*TASK INSTRUCTIONS*: The answer should be each line from the entries below that has the word "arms" in it.

Recorded data
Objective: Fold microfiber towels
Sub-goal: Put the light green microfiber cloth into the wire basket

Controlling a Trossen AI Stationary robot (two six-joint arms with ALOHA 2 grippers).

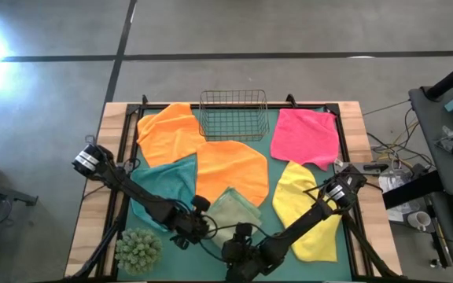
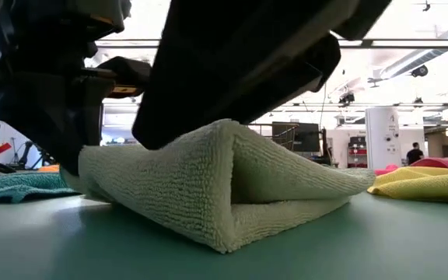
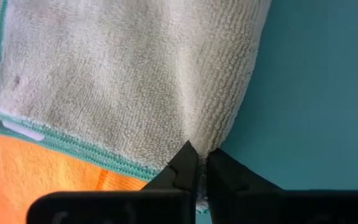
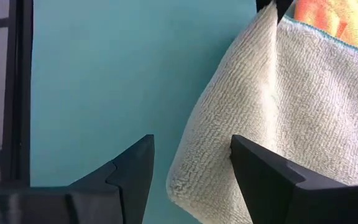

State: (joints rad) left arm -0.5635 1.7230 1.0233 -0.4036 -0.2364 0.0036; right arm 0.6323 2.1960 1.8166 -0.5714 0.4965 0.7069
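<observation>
At nine o'clock on the tabletop (image 1: 89,228) the teal towel (image 1: 167,185) is seen lying flat, with the plant ball (image 1: 138,250) at seven o'clock. Just past it, the left end effector (image 1: 203,228) is pressed together on the edge of the olive towel (image 1: 236,211), right where the cloth bends. That hold looks chosen to lift one folded edge so it can be carried over the rest. At twelve o'clock the basket (image 1: 234,114) is flanked by one orange towel (image 1: 167,130), while a second orange towel (image 1: 230,169) lies at the centre, partly under the olive one.

Moving right, the right end effector (image 1: 242,245) is held spread at six o'clock, its fingers (image 4: 135,168) straddling the olive towel's near corner without being closed on it; it appears to be waiting to take that corner. Further right, the yellow towel (image 1: 309,208) is spread at four o'clock and the pink towel (image 1: 305,134) at two o'clock, both untouched.

From above, the olive towel looks flat; only the low view shows it tented up off the tabletop with a hollow under the fold. The pinch itself is confirmed by the left wrist view alone, and the open gap by the right wrist view.
</observation>
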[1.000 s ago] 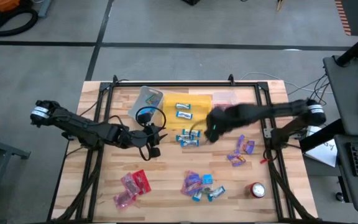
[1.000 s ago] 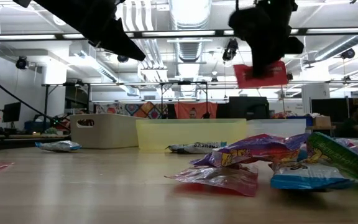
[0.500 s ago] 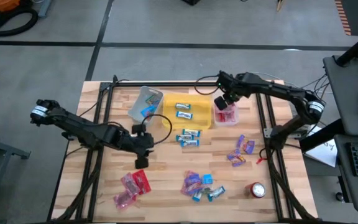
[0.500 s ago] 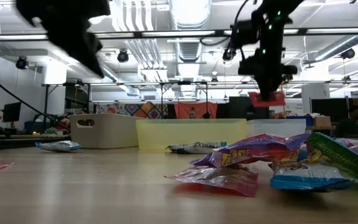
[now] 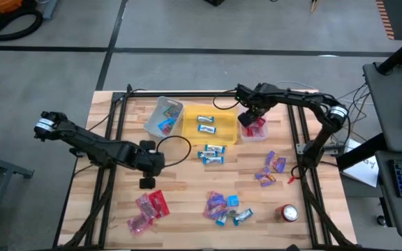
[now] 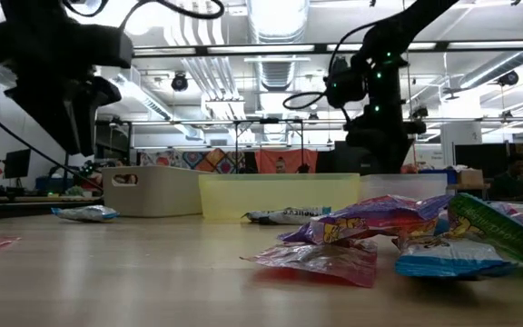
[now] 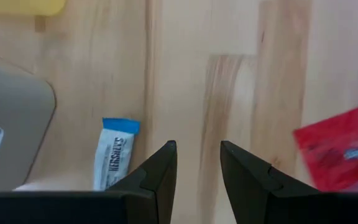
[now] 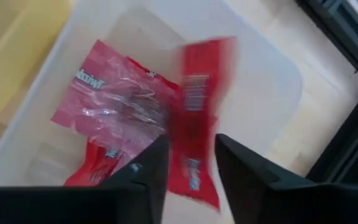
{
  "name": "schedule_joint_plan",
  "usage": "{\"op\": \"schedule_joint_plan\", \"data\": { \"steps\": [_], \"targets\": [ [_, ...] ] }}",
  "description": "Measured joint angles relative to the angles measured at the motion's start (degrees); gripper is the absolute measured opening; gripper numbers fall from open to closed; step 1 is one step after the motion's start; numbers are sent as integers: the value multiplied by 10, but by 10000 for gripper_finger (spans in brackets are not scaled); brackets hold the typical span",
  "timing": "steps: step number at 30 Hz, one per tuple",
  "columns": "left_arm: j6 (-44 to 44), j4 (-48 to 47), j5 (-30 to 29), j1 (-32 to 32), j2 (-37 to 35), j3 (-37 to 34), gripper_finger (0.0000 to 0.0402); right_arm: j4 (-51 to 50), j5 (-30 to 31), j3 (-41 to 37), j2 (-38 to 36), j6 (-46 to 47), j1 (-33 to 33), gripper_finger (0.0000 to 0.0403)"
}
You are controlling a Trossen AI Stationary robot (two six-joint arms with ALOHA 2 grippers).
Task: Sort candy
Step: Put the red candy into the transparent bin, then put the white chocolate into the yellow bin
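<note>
Glossy crinkled red candy (image 8: 194,134), finger-length

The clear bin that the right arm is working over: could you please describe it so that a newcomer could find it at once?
Look along the far edge of the wooden table, where three bins stand in a row. The clear bin is the rightmost, beside the yellow bin in the middle. It alone holds red candy, and the right end effector hangs directly above it.

Candy (image 6: 398,238) heaped in front — three bins (image 6: 278,194) behind.
</note>
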Motion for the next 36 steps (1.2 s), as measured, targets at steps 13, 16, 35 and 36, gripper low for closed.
{"op": "schedule_joint_plan", "data": {
  "steps": [13, 16, 35, 36],
  "targets": [
    [23, 7, -50, 0, 1, -58, 177, 4, 0, 0, -44, -10, 1, 220],
    [23, 7, -56, 0, 1, -58, 191, 5, -2, 0, -65, -2, 4, 219],
    [31, 39, -174, 48, 174, -62, 170, 17, -2, 0, -131, 0, 80, 221],
    [32, 39, -176, 48, 179, -62, 168, 17, -2, 0, -131, 0, 83, 221]
  ]
}}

*RESPONSE AREA*:
Controlling a Trossen AI Stationary robot (two six-joint arms with ALOHA 2 grippers).
You are controlling a Trossen AI Stationary robot (two six-joint arms with ALOHA 2 grippers).

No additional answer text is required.